**Activity**:
Copy, word for word, each line of the data below from the first through the line containing "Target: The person", and stop there.

--- Given records Enclosed Below ---

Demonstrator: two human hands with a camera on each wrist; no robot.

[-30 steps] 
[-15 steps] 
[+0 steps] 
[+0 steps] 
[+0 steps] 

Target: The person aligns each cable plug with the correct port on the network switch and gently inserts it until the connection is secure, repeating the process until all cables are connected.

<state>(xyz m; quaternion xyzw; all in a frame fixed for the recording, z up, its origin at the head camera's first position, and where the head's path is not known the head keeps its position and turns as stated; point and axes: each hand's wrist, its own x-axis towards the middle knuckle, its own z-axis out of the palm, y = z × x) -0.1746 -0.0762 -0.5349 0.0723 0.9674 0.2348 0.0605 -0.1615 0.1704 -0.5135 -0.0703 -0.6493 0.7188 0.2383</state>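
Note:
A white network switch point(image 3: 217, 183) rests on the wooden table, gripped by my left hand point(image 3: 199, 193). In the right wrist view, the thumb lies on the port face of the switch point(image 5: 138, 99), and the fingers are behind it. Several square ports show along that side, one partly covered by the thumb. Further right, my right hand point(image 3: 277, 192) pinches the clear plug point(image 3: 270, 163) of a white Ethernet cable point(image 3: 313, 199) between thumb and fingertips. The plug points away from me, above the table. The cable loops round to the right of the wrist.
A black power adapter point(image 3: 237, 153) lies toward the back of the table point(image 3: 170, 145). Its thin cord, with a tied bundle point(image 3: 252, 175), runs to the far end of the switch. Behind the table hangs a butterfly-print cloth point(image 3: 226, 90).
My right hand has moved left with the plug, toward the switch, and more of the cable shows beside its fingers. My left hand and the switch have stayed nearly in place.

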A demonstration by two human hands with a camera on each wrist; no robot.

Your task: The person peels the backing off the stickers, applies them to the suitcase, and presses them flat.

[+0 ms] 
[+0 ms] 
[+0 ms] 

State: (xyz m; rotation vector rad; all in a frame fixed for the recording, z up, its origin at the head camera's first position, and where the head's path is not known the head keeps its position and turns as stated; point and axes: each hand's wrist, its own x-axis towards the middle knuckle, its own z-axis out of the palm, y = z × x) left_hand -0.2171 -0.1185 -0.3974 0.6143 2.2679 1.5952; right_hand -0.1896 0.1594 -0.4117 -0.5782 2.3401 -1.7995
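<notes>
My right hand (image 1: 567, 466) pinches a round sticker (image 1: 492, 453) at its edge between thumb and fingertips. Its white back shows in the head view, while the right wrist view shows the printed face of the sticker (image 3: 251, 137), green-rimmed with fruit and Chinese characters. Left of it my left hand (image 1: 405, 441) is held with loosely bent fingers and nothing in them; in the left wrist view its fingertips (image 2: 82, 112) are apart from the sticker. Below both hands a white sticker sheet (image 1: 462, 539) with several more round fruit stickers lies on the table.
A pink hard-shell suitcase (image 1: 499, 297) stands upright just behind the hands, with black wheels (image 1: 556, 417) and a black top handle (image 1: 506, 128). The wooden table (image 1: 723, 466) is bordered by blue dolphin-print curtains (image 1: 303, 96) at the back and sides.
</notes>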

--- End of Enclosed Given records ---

**Task response**:
Demonstrator: two human hands with a camera on each wrist; no robot.

[-30 steps] 
[-15 steps] 
[+0 steps] 
[+0 steps] 
[+0 steps] 

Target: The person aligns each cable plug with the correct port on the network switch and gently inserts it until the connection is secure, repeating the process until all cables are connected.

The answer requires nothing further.